Lucca, astensione dalle udienze degli avvocati dall’8 al 12 giugno
La protesta per le intercettazioni effettuate in una saletta colloqui a Perugia
LUCCA. La Camera Penale di Lucca aderisce alla astensione dalle udienze proclamata dall’Unione delle Camere penali italiane. infatti, i fatti emersi in relazione alle intercettazioni effettuate presso le salette colloqui della casa circondariale di Perugia “Capanne” hanno determinato la proclamazione, da parte dell’Unione delle Camere Penali Italiane, dell’astensione dalle udienze e da ogni attività giudiziaria nel settore penale per i giorni dall’8 al 12 giugno prossimi, nonché l’indizione di una manifestazione nazionale che si terrà a Perugia l’11 giugno.

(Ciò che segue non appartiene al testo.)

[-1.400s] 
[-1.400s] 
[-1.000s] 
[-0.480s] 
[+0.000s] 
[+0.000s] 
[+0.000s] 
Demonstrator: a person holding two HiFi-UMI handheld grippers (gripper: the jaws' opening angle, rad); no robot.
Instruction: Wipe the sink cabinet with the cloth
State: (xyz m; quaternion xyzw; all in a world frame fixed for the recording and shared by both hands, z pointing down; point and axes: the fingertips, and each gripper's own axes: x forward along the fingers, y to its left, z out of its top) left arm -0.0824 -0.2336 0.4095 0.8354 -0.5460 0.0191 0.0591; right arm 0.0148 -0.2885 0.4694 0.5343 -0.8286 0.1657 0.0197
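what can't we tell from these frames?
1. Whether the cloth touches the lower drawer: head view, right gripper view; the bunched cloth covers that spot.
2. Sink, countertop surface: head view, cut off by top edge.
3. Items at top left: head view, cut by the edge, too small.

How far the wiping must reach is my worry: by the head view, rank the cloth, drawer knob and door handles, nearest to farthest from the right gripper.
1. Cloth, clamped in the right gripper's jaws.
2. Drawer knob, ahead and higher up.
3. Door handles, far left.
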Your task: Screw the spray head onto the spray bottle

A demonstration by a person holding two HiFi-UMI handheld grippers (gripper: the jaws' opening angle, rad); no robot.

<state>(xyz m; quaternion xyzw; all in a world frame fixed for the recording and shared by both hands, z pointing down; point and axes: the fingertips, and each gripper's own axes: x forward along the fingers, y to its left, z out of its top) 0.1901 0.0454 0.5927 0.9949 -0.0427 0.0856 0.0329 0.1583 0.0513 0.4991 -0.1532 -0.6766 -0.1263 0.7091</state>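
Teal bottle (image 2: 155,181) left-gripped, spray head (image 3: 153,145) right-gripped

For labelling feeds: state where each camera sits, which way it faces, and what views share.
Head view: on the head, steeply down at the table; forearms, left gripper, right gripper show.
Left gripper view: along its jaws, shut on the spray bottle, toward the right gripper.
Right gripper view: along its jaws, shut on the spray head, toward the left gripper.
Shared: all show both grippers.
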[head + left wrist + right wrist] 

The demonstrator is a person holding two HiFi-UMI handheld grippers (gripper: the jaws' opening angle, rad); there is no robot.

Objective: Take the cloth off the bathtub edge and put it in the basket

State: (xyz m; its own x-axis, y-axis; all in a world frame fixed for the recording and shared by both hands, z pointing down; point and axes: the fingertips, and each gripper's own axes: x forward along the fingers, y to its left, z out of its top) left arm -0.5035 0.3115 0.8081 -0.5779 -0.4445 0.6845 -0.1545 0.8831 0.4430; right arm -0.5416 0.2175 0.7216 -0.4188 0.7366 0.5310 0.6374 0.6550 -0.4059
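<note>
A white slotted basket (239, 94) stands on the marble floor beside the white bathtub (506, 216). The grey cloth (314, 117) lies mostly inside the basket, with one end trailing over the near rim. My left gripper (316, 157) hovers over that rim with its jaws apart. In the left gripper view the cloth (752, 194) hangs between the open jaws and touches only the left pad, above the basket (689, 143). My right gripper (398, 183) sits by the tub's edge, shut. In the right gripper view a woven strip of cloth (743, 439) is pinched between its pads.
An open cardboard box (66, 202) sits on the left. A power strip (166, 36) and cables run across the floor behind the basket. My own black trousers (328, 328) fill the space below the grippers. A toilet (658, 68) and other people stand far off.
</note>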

"Si tratta di una mobilitazione resa necessaria dalla assoluta gravità di quanto emerso – si legge in una nota -. Secondo quanto sin qui accertato, per mesi sarebbero stati registrati colloqui tra detenuti e difensori pur in assenza di autorizzazione, con captazioni che avrebbero coinvolto decine di avvocati estranei alle indagini e un numero ad oggi imprecisato di persone detenute, nel corso di conversazioni inevitabilmente coperte dal segreto professionale e direttamente attinenti all’esercizio del diritto di difesa. È in discussione la tenuta stessa di una regola fondamentale dello Stato di diritto: la segretezza del rapporto tra difensore e assistito. Proprio per rafforzare tale presidio, nel corso di questa legislatura, su Sua iniziativa e con un disegno di legge recante la Sua prima firma, il Governo ha proposto e il Parlamento ha approvato la modifica dell’articolo 103 del codice di procedura penale, introducendo espressamente l’obbligo di immediata interruzione delle captazioni nel momento in cui emerga il coinvolgimento di un difensore e del suo assistito, recependo così una storica e fondamentale istanza dell’avvocatura penale. La particolare gravità della vicenda risiede anche nel luogo in cui tali violazioni si sarebbero consumate: il carcere, cioè il luogo nel quale persone private della libertà personale sono integralmente affidate alla tutela dello Stato e nel quale le garanzie difensive dovrebbero ricevere il massimo livello di protezione. A ciò si aggiunge un profilo che desta ulteriore inquietudine. Molti dei difensori e dei detenuti coinvolti non sarebbero neppure a conoscenza di essere stati illegittimamente intercettati, risultando così privati della possibilità di esercitare i diritti e le azioni conseguenti alla violazione subita”.